Structural and genetic insights into a poly-γ-glutamic acid with in vitro antioxidant activity of Bacillus velezensis VCN56.

Abstract

Poly-γ‑glutamic acid (γ‑PGA) produced by Bacillus species is a natural biopolymer, which is widely used in various fields including food, pharmaceuticals, and cosmetics. In this study, the screening of 19 Bacillus isolates derived from traditionally fermented foods revealed that Bacillus velezensis VCN56 was the most potent γ‑PGA producer. The maximum concentration of crude γ‑PGA was 32.9 ± 1.5g/L in the PGA-3 medium containing glycerol, citric acid, sodium glutamate, NH4Cl, and starch. The resulting γ-PGA was purified and then characterized by HPLC, FTIR, and 1H-NMR analyses. Molecular weight of purified γ‑PGA was estimated to be 98kDa with a polydisperse index of 2.04. Notably, the pure γ‑PGA showed significant in vitro antioxidant scavenging activities against 1,1-diphenyl-2-picrylhydrazyl (72.0 ± 1.5%), hydroxyl (81.0 ± 0.6%), and superoxide (43.9 ± 0.8%) radicals at the concentration of 4mg/mL. Using whole-genome sequencing, the genetic organization of pgs operon responsible for γ‑PGA biosynthesis in B. velezensis VCN56 differs from those in other Bacillus genomes.

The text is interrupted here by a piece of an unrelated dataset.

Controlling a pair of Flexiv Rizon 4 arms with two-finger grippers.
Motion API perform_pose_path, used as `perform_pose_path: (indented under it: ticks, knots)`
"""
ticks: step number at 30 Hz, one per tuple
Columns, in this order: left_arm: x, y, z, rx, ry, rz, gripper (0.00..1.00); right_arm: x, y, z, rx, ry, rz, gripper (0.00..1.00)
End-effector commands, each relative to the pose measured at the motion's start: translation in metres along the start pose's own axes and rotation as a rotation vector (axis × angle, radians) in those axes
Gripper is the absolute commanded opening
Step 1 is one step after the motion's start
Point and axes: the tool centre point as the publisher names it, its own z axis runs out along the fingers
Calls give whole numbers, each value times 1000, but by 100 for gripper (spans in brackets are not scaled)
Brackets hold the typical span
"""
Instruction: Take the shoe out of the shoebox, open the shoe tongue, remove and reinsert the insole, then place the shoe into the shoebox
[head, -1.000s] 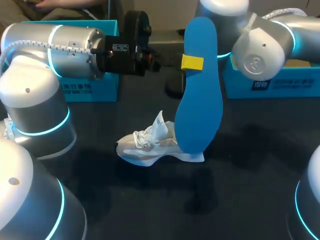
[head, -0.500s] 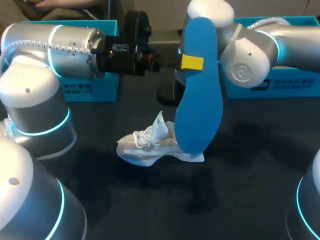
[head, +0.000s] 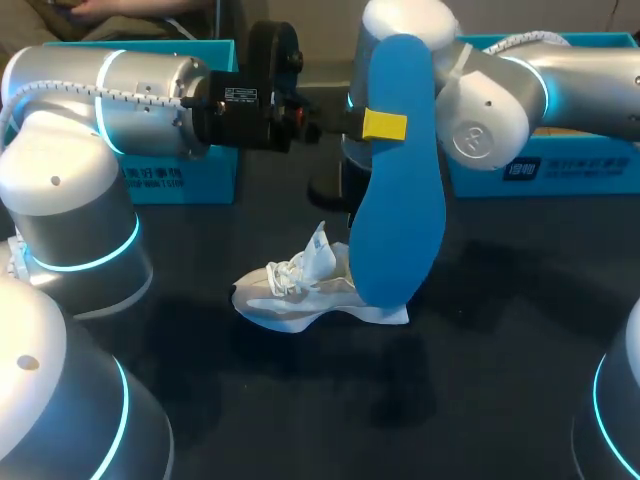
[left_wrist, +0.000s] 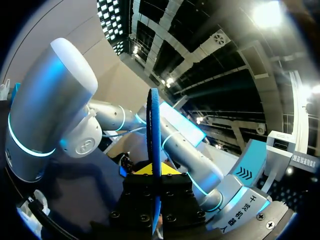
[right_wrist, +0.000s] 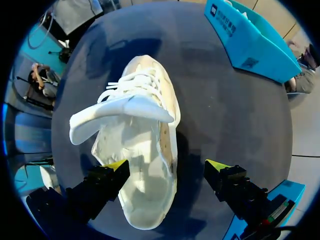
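Here, insole (head: 400, 200): blue, held upright off the table, running from the upper middle of the head view down to centre frame, its lower end in front of the shoe's heel end. Edge-on in the left wrist view (left_wrist: 154, 130).
Left tool (head: 384, 125): comes in from the upper left of the head view and is pinched on the insole near its upper end; one yellow tip lies flat on the blue face. In its own wrist view (left_wrist: 153, 172) the insole's edge rises straight up from between the fingers.
Shoe (head: 295, 290): white, on its sole on the dark table (head: 500, 350), centre frame, outside both boxes. Tongue (right_wrist: 120, 112) pulled up and out over the laces (right_wrist: 130, 82).
Right tool (right_wrist: 167, 167): fingers spread wide above the shoe (right_wrist: 145, 150), the heel end between them; contact cannot be told. In the head view the insole hides it.
Right arm (head: 500, 95): enters from the upper right and reaches behind the insole.
Left shoebox (head: 180, 190): teal, upper left, behind the left arm.
Right shoebox (head: 570, 175): teal, upper right, behind the right arm.
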Motion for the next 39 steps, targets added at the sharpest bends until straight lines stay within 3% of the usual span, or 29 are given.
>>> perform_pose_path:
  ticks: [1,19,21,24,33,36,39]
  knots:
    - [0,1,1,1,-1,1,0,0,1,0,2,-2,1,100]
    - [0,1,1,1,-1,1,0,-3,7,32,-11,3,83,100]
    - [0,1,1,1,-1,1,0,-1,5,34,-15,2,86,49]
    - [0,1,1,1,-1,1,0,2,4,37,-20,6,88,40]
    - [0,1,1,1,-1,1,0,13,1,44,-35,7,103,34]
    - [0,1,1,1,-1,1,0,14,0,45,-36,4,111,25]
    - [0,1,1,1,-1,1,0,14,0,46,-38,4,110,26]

Further genome analysis revealed metabolic pathways for γ-PGA production and degradation. For the first time, the present study provides a better understanding of γ-PGA with a promising antioxidant activity produced by B. velezensis at the phenotypic, biochemical, and genomic levels, which hold potential applications in the foods, cosmetics, and pharmaceutical industries.